だがその目は、弱った獲物に牙を向ける捕食者のように鋭く光っている。口元には、うっすらと笑みさえ浮かんでいた。
「あいつは、“都合の悪い事実”を知った女なんて、どうせすぐ切り捨てる」
囁くように、だが確信を持って語るその声には、卑劣な自信が滲んでいた。
「でも……安心しな。俺が、守ってやる」
コーヒーカップの縁を指で回しながら、まるで自分が救世主であるかのように振る舞う。
「婚約だろうがなんだろうが、そいつに騙されていたと気づけば、世間はあんたの味方だ。警察内部の話も、俺には繋がりがある。必要なら、内部の人間からも“証言”を取ってやれる」
自分にそれだけの“力”があると信じ込ませたい一心で、舌先三寸の嘘を重ねる内藤。
過去に失った立場の埋め合わせをするかのように、今この瞬間に手に入る支配に酔っていた。

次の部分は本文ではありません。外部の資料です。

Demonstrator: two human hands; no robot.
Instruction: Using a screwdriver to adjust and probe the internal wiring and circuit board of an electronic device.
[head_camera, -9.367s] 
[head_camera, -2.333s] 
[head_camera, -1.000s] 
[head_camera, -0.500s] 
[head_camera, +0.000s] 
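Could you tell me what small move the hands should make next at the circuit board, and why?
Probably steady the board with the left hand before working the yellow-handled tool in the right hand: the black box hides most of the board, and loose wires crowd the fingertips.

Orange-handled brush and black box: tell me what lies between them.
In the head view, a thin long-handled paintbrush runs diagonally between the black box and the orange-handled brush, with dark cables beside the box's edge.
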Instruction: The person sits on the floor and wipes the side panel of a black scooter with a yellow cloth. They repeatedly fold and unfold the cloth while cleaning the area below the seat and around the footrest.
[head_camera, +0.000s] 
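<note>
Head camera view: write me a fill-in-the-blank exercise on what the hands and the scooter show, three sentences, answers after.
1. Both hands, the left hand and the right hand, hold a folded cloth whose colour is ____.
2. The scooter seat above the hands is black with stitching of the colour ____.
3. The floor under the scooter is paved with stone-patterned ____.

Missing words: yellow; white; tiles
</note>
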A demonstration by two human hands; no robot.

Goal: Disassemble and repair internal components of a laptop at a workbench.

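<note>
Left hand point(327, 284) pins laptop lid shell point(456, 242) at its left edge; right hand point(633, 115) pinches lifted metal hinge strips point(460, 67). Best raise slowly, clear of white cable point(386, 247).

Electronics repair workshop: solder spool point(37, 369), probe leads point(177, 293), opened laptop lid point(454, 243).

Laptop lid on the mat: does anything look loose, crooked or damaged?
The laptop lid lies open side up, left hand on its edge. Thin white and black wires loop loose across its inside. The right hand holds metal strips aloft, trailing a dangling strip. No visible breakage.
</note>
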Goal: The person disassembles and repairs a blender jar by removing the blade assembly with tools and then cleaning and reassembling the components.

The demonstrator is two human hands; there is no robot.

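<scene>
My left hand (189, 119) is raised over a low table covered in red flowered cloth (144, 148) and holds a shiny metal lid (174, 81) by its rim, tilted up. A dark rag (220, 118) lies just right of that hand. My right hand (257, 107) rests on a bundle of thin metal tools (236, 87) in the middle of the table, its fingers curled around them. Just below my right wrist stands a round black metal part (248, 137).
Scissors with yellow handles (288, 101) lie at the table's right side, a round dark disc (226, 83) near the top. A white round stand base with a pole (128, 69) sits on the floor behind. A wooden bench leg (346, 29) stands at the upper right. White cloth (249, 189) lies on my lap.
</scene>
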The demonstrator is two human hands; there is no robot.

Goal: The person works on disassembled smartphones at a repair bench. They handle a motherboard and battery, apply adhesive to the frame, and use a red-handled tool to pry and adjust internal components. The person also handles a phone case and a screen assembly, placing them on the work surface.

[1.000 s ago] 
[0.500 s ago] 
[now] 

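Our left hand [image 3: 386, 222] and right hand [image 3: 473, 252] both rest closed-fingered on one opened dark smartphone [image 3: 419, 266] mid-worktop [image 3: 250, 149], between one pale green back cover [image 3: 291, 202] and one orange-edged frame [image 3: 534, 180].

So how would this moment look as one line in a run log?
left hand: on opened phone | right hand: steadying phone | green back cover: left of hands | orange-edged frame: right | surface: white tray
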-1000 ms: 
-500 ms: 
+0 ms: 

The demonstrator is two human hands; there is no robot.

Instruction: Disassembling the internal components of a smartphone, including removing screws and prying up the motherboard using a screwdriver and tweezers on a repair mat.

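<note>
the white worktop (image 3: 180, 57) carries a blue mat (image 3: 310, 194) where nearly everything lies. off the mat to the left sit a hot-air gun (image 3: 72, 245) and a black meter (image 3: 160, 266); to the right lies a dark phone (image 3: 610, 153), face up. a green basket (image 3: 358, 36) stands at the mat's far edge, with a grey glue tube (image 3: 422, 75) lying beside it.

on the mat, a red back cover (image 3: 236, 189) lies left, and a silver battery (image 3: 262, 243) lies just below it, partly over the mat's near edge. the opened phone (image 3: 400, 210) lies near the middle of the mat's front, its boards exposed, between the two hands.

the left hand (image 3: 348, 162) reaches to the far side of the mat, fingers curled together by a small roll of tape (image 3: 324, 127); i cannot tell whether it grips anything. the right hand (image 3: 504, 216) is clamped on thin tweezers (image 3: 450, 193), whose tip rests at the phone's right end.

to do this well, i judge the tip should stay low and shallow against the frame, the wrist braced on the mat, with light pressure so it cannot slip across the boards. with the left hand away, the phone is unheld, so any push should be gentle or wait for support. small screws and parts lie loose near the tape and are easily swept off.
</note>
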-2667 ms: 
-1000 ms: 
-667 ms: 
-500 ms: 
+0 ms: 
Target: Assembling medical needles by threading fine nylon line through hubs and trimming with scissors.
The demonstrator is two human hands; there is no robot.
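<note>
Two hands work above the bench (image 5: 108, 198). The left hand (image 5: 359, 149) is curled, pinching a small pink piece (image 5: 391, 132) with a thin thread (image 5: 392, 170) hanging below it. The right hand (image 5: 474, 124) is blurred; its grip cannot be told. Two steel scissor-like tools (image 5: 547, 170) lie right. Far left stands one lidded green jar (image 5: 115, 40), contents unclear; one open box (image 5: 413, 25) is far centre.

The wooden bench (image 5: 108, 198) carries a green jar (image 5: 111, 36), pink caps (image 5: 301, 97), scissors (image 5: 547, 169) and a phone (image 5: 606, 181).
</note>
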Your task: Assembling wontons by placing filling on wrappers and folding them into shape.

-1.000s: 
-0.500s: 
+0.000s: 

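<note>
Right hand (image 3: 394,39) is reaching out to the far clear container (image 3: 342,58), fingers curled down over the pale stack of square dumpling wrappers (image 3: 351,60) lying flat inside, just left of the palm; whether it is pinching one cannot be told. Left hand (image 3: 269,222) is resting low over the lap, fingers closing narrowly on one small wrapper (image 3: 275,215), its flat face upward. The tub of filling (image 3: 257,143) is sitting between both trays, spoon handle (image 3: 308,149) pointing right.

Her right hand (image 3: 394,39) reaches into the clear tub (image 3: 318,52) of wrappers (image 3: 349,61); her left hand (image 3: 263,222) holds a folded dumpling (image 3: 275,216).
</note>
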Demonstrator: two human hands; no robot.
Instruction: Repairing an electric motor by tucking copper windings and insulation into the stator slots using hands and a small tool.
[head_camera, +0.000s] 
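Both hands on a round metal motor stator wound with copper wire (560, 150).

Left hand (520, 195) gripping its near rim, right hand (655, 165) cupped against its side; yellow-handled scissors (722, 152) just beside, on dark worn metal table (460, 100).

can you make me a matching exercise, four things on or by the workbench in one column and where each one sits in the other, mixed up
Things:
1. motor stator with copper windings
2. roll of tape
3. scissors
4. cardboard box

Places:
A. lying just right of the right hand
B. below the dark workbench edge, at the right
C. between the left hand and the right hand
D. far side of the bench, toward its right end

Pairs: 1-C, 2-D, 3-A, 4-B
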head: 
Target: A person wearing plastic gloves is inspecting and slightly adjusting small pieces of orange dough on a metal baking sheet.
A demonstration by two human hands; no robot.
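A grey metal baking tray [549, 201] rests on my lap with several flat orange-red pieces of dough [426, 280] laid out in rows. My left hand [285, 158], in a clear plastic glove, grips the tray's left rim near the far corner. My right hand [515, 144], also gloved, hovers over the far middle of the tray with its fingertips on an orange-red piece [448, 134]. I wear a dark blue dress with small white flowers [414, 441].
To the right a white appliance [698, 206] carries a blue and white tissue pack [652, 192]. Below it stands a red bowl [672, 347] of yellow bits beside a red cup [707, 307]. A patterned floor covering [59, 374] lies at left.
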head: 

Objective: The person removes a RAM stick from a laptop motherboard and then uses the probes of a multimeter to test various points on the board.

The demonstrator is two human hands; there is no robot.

「……今すぐじゃなくてもいい。ただ、“もしもの時”には、俺に相談しな」
そう言って、スーツの胸ポケットから名刺を一枚取り出す。
印刷された名前は“内藤義則”。いかにもな肩書きと連絡先が書かれている。
「俺は……間違っていなかったことを、証明したいだけなんだ」
まるで正義の味方のように語るその姿を見ながら、ヨルの眼差しの奥では、冷たい計算が、静かに整っていく。
「ありがとうございます、……内藤さん」
その口元には初めて心からの笑みを浮かべていた。容易く手に入った名刺を大事そうに鞄へと仕舞うと、自然な仕草で腕時計を確認した。
「また、連絡させてください。頼りにしてます」
内藤は満足げに頷いた。
「ああ、いつでも連絡くれよ。待ってるからさ」
まるで自分の“証言”が彼女の心を揺らしたとでも思っているような、愚かな目をして。笑顔にすっかり気を良くした様子で、肩の力を抜き、椅子の背にもたれかかる。
「……ほんと、俺と出会えてよかったな」
ふっとため息混じりに呟くその声に、僅かに酔いが滲んでいる。己が他者より優位に立ったという慢心が、完全に警戒を解かせていた。